Stored data:
-- Opening Marker --

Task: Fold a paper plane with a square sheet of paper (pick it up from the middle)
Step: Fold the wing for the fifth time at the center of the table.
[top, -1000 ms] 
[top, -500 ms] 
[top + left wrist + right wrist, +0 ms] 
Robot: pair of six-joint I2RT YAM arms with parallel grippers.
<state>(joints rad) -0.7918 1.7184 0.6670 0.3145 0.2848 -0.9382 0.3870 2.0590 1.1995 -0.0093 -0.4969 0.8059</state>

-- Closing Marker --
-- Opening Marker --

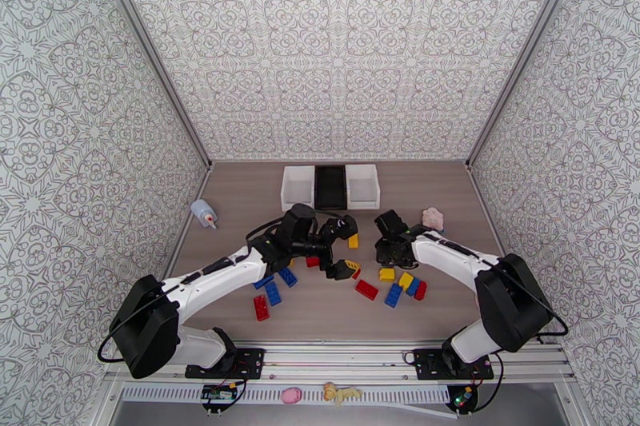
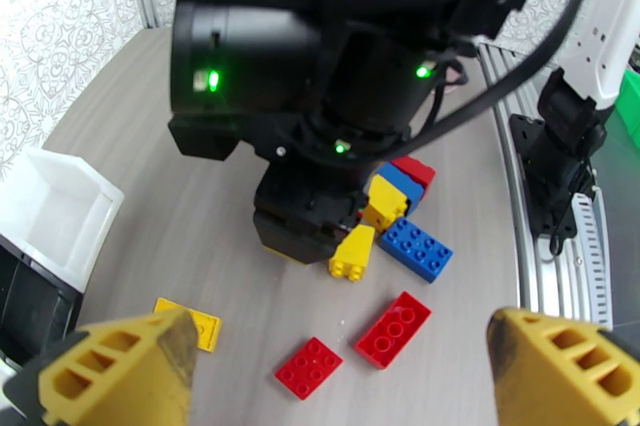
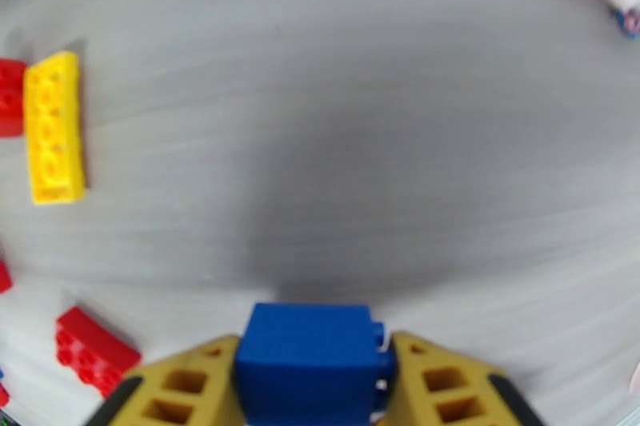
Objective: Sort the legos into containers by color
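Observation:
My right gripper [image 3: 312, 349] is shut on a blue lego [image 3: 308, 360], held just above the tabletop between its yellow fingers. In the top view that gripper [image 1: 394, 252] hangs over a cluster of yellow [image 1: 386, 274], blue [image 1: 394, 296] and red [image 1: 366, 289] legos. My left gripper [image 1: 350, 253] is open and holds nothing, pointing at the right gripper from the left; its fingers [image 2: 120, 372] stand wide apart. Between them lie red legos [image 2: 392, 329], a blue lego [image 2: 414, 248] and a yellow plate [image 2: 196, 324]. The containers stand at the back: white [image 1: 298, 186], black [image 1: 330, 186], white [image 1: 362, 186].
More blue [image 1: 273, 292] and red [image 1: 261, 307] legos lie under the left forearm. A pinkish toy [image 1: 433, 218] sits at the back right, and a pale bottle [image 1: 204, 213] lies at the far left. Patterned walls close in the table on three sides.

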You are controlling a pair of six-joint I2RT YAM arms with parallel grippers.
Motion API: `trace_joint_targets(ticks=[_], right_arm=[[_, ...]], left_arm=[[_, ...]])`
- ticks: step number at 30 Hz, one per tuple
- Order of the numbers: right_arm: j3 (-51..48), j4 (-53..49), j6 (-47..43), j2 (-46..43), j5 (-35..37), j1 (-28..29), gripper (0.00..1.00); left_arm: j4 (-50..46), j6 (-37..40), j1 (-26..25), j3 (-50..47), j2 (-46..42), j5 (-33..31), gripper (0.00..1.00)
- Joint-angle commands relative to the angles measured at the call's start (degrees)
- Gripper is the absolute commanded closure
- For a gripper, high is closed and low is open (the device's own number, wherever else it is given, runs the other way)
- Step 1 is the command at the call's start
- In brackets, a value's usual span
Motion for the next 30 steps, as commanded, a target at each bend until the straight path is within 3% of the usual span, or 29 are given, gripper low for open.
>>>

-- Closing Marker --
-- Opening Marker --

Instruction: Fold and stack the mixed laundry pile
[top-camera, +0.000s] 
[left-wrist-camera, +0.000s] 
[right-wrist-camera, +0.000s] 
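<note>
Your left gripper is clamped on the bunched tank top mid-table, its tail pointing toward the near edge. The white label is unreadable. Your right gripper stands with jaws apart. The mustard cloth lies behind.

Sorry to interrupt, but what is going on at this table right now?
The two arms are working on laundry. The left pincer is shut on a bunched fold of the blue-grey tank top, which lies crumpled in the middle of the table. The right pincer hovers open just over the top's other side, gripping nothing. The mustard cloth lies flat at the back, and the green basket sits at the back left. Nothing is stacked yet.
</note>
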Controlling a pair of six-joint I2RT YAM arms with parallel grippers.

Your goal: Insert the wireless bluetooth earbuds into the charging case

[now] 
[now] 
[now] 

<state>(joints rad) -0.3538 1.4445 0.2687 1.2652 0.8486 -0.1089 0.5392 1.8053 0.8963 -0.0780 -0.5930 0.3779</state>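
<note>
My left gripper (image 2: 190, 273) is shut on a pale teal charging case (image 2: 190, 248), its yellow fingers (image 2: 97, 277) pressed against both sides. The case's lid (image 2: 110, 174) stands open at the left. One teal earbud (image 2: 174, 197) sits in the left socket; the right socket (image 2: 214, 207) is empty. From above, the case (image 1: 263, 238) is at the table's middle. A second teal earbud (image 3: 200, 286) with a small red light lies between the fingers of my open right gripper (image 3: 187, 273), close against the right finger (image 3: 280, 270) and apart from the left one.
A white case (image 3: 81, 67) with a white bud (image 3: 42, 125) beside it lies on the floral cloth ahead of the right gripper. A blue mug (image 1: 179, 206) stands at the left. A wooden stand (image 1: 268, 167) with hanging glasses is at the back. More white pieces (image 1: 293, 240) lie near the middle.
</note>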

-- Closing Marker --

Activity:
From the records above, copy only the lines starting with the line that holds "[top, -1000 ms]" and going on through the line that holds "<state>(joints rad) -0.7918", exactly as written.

Response:
[top, -1000 ms] 
[top, -500 ms] 
[top + left wrist + right wrist, +0 ms] 
Robot: pair of six-joint I2RT YAM arms with parallel grippers.
<state>(joints rad) -0.7918 1.7184 0.6670 0.3145 0.2848 -0.9382 0.3870 2.0590 1.1995 -0.0093 -0.4969 0.8059</state>

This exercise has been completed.